Exercise ::
Which lines in the listing below contain the word "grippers"? Copy each one.

Data excerpts ::

○ ○ ○ ○

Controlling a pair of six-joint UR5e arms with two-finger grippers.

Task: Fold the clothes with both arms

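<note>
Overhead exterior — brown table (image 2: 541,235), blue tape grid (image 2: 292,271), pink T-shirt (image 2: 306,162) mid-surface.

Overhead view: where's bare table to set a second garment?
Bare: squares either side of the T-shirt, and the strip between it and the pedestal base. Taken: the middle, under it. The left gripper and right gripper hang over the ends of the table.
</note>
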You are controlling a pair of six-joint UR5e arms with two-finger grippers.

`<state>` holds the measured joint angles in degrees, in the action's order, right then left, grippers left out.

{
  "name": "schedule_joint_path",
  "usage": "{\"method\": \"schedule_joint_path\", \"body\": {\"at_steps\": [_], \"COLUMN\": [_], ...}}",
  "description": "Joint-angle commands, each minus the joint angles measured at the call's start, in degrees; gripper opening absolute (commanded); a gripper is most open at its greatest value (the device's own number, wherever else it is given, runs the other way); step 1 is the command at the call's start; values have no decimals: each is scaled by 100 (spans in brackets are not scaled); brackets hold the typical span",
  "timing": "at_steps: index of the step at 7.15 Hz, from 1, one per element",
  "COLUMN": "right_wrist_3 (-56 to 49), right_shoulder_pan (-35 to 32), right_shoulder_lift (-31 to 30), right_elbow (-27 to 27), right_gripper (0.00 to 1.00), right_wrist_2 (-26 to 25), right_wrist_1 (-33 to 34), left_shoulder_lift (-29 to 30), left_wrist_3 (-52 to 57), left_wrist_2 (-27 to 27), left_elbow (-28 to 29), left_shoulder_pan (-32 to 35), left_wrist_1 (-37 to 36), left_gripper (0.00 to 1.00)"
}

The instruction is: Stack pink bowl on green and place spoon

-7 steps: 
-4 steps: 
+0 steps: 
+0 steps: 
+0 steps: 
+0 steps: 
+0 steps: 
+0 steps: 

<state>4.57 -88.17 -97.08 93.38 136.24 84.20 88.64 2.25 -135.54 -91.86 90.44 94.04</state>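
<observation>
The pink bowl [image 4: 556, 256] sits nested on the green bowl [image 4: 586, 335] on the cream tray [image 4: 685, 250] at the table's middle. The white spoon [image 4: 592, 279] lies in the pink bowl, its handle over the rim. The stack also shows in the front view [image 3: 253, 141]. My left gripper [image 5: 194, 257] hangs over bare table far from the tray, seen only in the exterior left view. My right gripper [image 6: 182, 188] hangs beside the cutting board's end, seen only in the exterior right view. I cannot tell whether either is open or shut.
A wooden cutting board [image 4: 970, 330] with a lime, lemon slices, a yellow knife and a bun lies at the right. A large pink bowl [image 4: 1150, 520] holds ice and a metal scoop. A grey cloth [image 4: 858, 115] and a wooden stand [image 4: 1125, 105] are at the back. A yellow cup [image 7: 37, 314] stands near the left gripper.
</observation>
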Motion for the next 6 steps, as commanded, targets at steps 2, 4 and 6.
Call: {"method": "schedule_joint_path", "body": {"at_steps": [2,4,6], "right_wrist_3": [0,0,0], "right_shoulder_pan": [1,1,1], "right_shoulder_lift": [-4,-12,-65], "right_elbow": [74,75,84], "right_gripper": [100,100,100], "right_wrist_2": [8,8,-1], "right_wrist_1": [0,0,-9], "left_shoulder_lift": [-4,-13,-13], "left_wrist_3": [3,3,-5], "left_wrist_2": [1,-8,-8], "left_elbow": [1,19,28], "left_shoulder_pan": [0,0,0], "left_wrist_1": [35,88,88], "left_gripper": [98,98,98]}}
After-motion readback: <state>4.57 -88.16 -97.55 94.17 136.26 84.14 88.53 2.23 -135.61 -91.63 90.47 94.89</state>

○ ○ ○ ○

Solution to this exercise ::
Controlling a pair of six-joint UR5e arms with two-finger grippers.
You are controlling a pair of six-joint UR5e arms with two-finger grippers.
`<state>` holds the measured joint angles in degrees, in the action's order, right then left, grippers left out.

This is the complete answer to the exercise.